# MATERIAL PROVIDED:
================
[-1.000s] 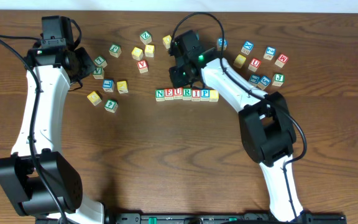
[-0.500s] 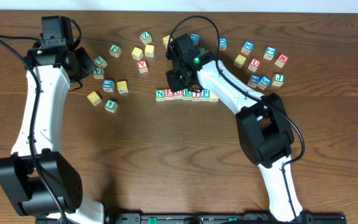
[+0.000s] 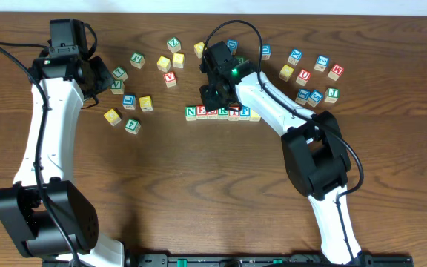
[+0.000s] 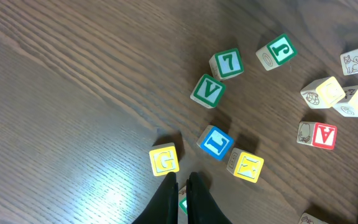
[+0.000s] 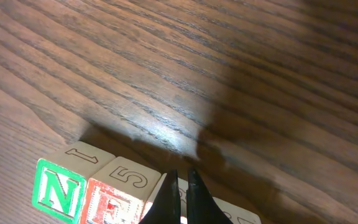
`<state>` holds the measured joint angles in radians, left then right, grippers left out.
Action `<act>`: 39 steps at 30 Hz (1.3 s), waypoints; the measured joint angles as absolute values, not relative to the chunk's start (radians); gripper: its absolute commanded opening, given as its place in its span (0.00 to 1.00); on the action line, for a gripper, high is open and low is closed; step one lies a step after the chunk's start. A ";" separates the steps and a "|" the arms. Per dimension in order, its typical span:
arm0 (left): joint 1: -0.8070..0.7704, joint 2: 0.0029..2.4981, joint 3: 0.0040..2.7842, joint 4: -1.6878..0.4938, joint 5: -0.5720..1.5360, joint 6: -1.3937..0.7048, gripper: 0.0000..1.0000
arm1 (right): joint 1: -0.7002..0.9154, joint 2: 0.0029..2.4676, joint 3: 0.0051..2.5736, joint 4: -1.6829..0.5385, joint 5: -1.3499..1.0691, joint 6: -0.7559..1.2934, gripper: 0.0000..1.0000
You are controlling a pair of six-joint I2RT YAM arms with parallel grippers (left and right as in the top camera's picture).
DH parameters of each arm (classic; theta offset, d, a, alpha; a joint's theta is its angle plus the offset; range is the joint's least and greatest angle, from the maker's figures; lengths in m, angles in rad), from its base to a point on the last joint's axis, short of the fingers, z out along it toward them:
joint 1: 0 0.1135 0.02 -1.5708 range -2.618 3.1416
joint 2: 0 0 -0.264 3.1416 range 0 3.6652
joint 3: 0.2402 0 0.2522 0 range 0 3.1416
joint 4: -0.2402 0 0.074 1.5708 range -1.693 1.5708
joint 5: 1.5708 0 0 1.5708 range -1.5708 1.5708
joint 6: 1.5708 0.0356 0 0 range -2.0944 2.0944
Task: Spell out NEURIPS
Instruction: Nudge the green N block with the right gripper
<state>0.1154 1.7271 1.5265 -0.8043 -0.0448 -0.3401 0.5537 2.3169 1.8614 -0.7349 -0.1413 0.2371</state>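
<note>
NEURIPS row (image 3: 222,113) lies straight, its long axis parallel to the table's (image 3: 199,193) far edge.
It sits mid-table, nearer the far edge, N at the left end, letters upright toward the near edge. The right gripper (image 5: 182,186), pressed together, has shifted left over the row's left part since a second ago. The left gripper (image 4: 182,193), also pressed together, has not moved.

Two arms (image 3: 44,126), roughly thirty cubes (image 3: 190,113)
</note>
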 measured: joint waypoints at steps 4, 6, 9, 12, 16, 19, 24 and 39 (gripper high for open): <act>0.115 1.727 1.526 -0.804 -0.045 -0.340 0.08 | 0.554 2.317 1.861 -0.734 -0.141 0.238 0.01; 0.115 1.727 1.526 -0.804 -0.045 -0.340 0.08 | 0.554 2.317 1.860 -0.715 -0.141 0.238 0.02; 0.115 1.727 1.526 -0.805 -0.045 -0.340 0.08 | 0.554 2.317 1.859 -0.670 -0.141 0.237 0.02; 0.115 1.727 1.526 -0.805 -0.045 -0.340 0.08 | 0.554 2.317 1.858 -0.660 -0.141 0.237 0.03; 0.115 1.727 1.526 -0.805 -0.045 -0.340 0.08 | 0.554 2.317 1.857 -0.644 -0.159 0.218 0.04; 0.115 1.727 1.526 -0.805 -0.045 -0.340 0.08 | 0.555 2.317 1.857 -0.633 -0.170 0.207 0.04; 0.115 1.727 1.526 -0.805 -0.045 -0.340 0.08 | 0.564 2.317 1.857 -0.633 -0.183 0.199 0.03; 0.115 1.727 1.526 -0.810 -0.052 -0.343 0.25 | 0.573 2.317 1.857 -0.631 -0.225 0.171 0.02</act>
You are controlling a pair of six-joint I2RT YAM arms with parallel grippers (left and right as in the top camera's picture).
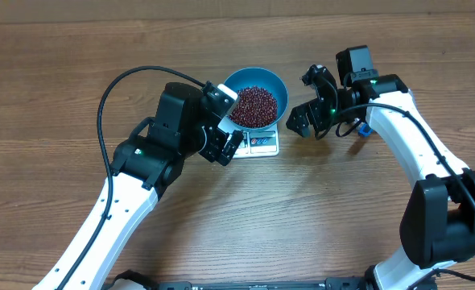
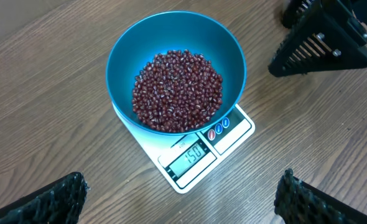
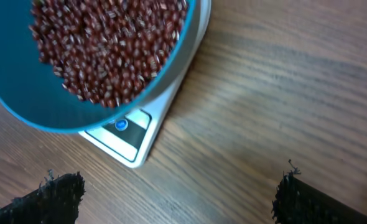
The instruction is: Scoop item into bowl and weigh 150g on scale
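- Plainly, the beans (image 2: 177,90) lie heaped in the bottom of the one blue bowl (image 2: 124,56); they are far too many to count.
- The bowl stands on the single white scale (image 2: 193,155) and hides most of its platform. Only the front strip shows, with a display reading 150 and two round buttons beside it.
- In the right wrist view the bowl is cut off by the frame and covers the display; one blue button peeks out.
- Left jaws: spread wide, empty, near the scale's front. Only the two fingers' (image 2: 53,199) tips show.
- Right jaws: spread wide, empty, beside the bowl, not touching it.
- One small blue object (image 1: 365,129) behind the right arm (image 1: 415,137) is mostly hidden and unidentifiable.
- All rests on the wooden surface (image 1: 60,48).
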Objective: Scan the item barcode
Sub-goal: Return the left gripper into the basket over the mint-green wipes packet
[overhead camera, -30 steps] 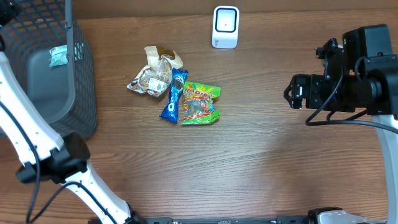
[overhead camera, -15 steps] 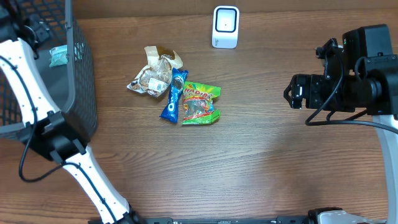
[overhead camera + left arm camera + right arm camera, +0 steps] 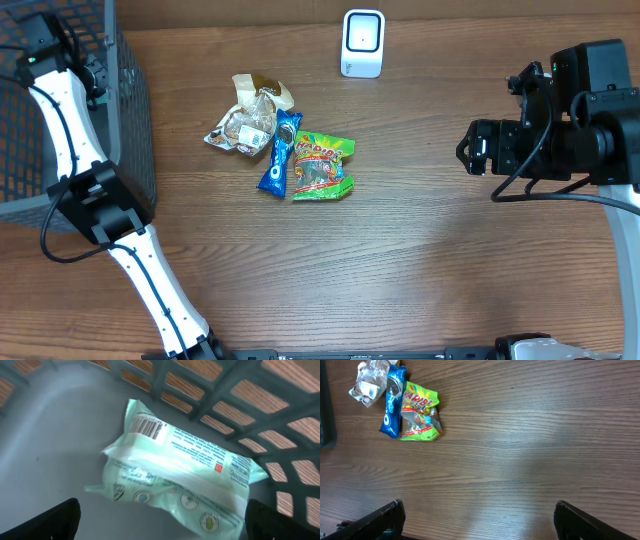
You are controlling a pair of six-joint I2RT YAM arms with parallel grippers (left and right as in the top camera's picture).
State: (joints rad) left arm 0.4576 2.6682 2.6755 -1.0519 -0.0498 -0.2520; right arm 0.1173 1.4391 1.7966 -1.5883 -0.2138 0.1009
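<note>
We look down on a wooden table (image 3: pixel 420 260) with a dark mesh basket (image 3: pixel 130 120) at the upper left of the overhead frame and a small white scanner (image 3: pixel 362 43) standing at the top centre. Left of centre, three snacks lie bunched and touching: a clear-wrapped pastry (image 3: pixel 250 120) uppermost, a blue Oreo packet (image 3: pixel 279 153) below it, and a green Haribo bag (image 3: pixel 322 166) to the right of the Oreo packet. The white left arm rises from the bottom edge and bends over the basket at the upper left. In its wrist view, the left gripper (image 3: pixel 162 522) is spread wide, with one dark fingertip in each lower corner of the frame and nothing between them. Just beyond it, a pale green packet (image 3: pixel 175 480) lies on the grey basket floor in the centre of the frame, against the mesh wall. Its barcode (image 3: pixel 148 427) faces up near its upper left end. We cannot make this packet out in the overhead view. The black right arm sits at the right edge of the overhead frame. The right gripper (image 3: pixel 480 522) is also spread wide and holds nothing. Its wrist view shows bare table below it, with the three snacks far off in the upper left corner.
</note>
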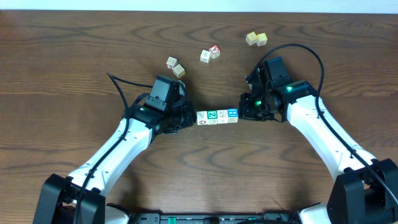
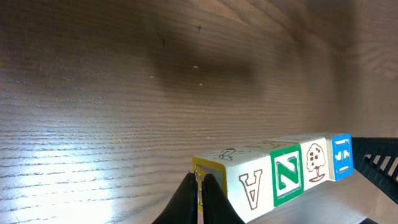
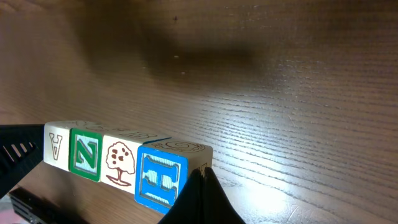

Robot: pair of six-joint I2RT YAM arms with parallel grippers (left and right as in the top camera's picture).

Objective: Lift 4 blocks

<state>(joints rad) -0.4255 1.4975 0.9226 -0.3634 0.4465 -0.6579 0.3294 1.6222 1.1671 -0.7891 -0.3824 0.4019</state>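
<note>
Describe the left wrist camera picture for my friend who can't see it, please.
Four letter blocks form a tight row before a brown wooden table: a brown A, a green N, a tree and a blue face. The shut left gripper touches the A end, and the dark right gripper shows at the blue end.

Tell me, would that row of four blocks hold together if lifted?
Probably only under steady pressure: the row of blocks is four separate cubes pinched endwise between left gripper and right gripper. Flat, smooth-looking faces may slip, so it could buckle.
</note>
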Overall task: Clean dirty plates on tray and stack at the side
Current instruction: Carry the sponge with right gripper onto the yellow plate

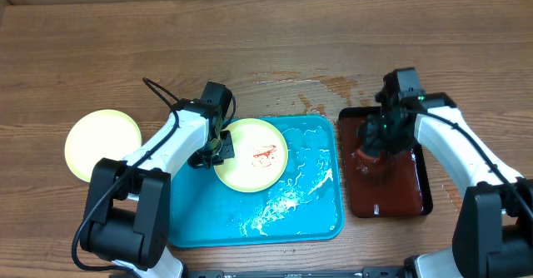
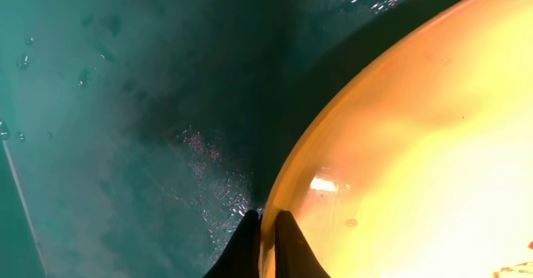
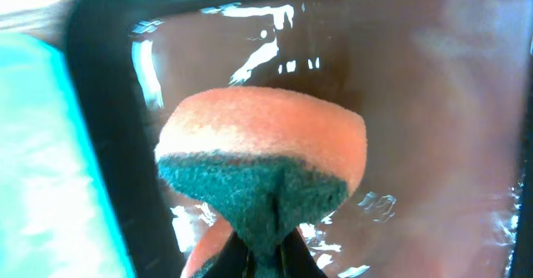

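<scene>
A pale yellow plate [image 1: 254, 155] with a red smear lies on the wet turquoise tray [image 1: 308, 220]. My left gripper [image 1: 215, 147] is shut on that plate's left rim; in the left wrist view the two black fingers [image 2: 243, 249] pinch the yellow rim [image 2: 287, 182]. A second pale yellow plate [image 1: 102, 143] rests on the table left of the tray. My right gripper [image 1: 376, 136] hangs over the dark red-brown tray [image 1: 416, 196], shut on an orange sponge with a green scouring side [image 3: 262, 157].
The dark red-brown tray [image 3: 433, 86] with its black rim holds a film of water. Water is spilled on the wooden table [image 1: 333, 85] behind the trays. Foam and droplets cover the turquoise tray's floor [image 2: 125, 103].
</scene>
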Robot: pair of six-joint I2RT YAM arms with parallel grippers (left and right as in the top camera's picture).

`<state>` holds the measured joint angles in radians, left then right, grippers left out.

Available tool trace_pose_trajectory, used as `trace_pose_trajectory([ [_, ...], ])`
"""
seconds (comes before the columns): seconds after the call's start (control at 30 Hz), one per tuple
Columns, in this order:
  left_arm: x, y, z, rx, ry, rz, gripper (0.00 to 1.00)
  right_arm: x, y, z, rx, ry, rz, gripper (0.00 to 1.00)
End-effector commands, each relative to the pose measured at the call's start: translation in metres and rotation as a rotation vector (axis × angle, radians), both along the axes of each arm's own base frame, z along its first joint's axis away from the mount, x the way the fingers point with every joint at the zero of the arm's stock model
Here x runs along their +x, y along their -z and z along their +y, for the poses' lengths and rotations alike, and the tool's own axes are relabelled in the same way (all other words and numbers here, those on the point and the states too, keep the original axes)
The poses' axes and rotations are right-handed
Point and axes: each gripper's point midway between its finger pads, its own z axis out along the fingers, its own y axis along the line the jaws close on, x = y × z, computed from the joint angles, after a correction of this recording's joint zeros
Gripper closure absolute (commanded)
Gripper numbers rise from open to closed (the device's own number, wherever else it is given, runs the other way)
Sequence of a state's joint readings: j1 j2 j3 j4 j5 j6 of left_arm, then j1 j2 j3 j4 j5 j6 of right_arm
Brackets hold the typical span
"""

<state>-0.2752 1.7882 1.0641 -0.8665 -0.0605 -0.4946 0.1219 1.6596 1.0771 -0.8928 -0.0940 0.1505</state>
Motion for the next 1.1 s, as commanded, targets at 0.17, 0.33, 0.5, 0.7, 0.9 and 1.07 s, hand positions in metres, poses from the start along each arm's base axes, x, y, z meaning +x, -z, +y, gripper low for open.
trace_pose_trajectory([
  [0.17,-0.008,0.013,-0.001,0.005,0.007,0.050,0.96,-0.030,-0.012,0.007,0.063,0.118,0.157,0.96],
  [0.33,-0.008,0.013,-0.001,0.005,0.008,0.051,0.96,-0.041,-0.001,0.003,0.036,0.141,0.202,0.96],
  [0.5,-0.008,0.013,-0.002,0.004,0.008,0.051,0.96,-0.046,0.030,0.000,0.014,0.144,0.241,0.96],
  [0.7,-0.008,0.013,-0.007,-0.024,0.045,0.052,0.96,-0.042,0.053,0.002,0.025,0.143,0.256,0.96],
  [0.9,-0.010,0.013,-0.015,-0.023,0.074,0.053,0.96,-0.030,0.039,0.004,0.032,0.134,0.209,0.96],
  [1.07,-0.014,0.012,-0.026,-0.014,0.099,0.051,0.96,-0.016,0.009,0.005,0.042,0.133,0.156,0.96],
])
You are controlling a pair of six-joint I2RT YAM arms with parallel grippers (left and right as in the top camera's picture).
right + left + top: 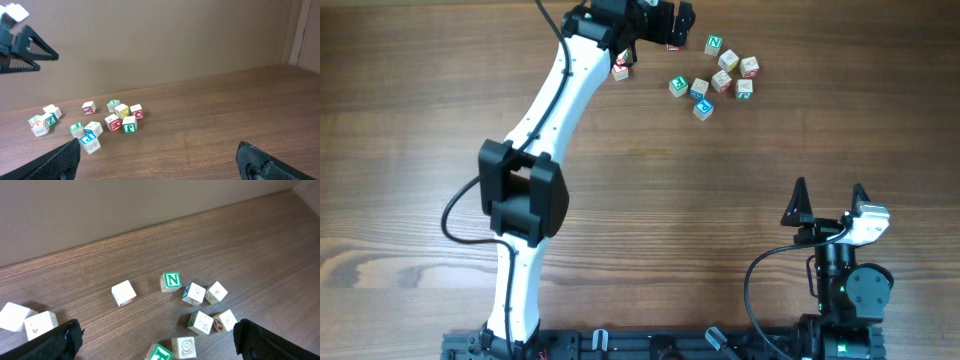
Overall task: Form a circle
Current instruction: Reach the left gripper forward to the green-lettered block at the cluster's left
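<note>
The left gripper [157, 327], jaws wide apart and holding nothing, hovers at 12 o'clock over the table [420, 120]. The circle [42, 122], three touching letter cubes, lies just at its 8 o'clock. Loose letter cubes [721, 81] are scattered toward 1 o'clock. The right gripper [829, 190] gapes empty at 5 o'clock.

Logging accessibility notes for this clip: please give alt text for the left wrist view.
Small wooden letter cubes lie scattered on a brown wooden table, a green N cube near the middle with a loose cluster to its lower right. The open left gripper hovers above, its dark fingers at the bottom corners.
</note>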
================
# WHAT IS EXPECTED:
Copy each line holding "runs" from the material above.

# TASK SOLUTION:
Here x runs along their +x, y along their -z and z along their +y, for the poses' lengths and rotations alike, and the tool's own axes are relabelled in the same way (all other words and numbers here, those on the point and the states too, keep the original axes)
Gripper numbers rise from open to closed (the device's own number, wherever else it is given, runs the other way)

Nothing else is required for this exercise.